Pour que la personne désignée puisse constater l’achèvement, l’immeuble doit être achevé au sens de l’article R. 261-1 du CCH 24 — ce qui implique que soient exécutés les ouvrages et installés les éléments d’équipement indispensables à l’utilisation de l’immeuble, conformément à sa destination. L’acquéreur semble donc parfaitement protégé par cette procédure de constatation de l’achèvement.
La question de l’effectivité de la protection des intérêts de l’accédant au stade du financement de l’immeuble à construire prend encore une résonnance particulière lorsque l’on envisage le mécanisme de la garantie intrinsèque d’achèvement. En effet, il ne s’agit pas exactement d’une véritable garantie mais plutôt « d’une dispense de garantie ». Ici, le contrat de vente ne peut être conclu avant que les travaux aient atteint un certain degré d’avancement dans des conditions financières spécifiques. La protection de l’accédant est donc liée à l’état d’avancement et de financement des travaux au moment de la conclusion du contrat de vente.

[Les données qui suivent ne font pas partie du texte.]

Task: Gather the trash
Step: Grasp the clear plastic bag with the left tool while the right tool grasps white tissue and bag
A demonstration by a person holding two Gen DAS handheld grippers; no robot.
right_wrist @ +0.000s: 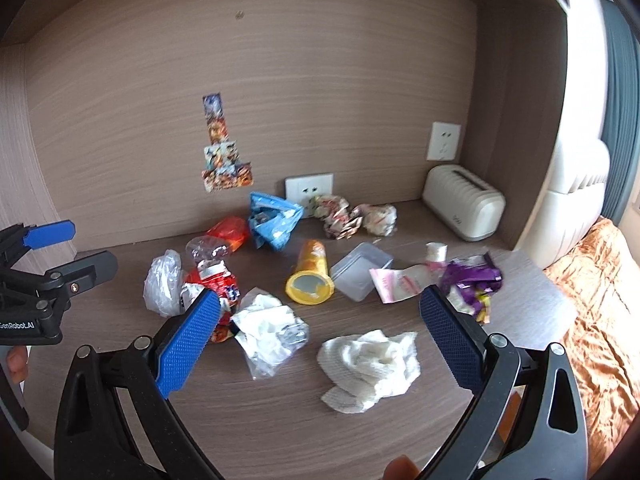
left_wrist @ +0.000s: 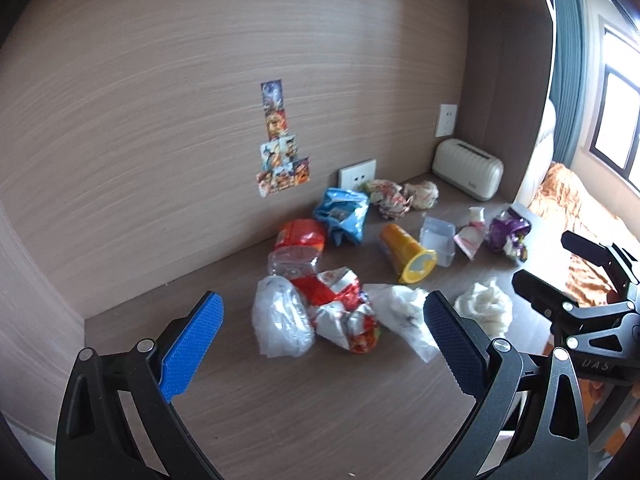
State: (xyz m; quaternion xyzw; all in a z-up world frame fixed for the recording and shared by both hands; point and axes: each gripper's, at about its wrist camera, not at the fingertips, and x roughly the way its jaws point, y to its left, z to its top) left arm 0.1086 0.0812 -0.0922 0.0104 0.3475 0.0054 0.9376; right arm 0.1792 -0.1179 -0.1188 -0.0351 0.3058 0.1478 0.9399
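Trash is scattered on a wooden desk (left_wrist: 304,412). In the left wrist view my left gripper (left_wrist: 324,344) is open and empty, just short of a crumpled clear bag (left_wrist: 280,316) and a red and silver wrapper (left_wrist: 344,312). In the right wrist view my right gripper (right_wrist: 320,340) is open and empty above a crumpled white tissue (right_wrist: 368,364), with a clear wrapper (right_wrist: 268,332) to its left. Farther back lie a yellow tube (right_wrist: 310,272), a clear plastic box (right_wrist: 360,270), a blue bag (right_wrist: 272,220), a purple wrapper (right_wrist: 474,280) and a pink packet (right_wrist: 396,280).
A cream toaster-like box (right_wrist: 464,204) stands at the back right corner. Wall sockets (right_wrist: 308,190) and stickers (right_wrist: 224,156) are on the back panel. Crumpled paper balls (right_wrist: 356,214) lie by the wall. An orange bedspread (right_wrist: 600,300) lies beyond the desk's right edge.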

Ainsi, l’article R. 261-18 du CCH dispose en son alinéa premier que, « la garantie d’achèvement résulte de l’existence de conditions propres à l’opération lorsque cette dernière répond (…) » à certaines conditions d’avancement et de financement qui laisse présumer que l’immeuble sera effectivement achevé.
La garantie intrinsèque est davantage une probabilité d’achèvement de l’immeuble qu’une véritable garantie accordée à l’acquéreur, la protection qu’elle assure n’en est pas pour autant totalement aléatoire. En effet, dans les situations visées à l’article R. 261-18 du CCH il existe une « quasi-certitude d’achèvement de l’immeuble de nature à offrir une assurance suffisante à l’acquéreur pour permettre la conclusion de la vente » sans autre garantie. Les garde-fous ajoutés par le décret à l’article R. 261-18-1 renforcent encore l’encadrement de l’opération et la protection des intérêts financiers des accédants. En outre, le formalisme attaché à cette garantie intrinsèque impose que l’acquéreur reconnaisse expressément être averti du type de garantie fournie et que le vendeur tienne à sa disposition la justification de la réunion des conditions de cette garantie. On peut donc considérer que dans l’hypothèse de la garantie intrinsèque d’achèvement, la sécurisation financière de l’opération est assurée à la fois par un état intrinsèque d’avancement et de financement du chantier de nature à garantir l’achèvement de la construction et par un encadrement strict des paiements fixant des plafonds intermédiaires de versement plus contraignants que la seule grille des paiements de l’article R. 261-14 du CCH.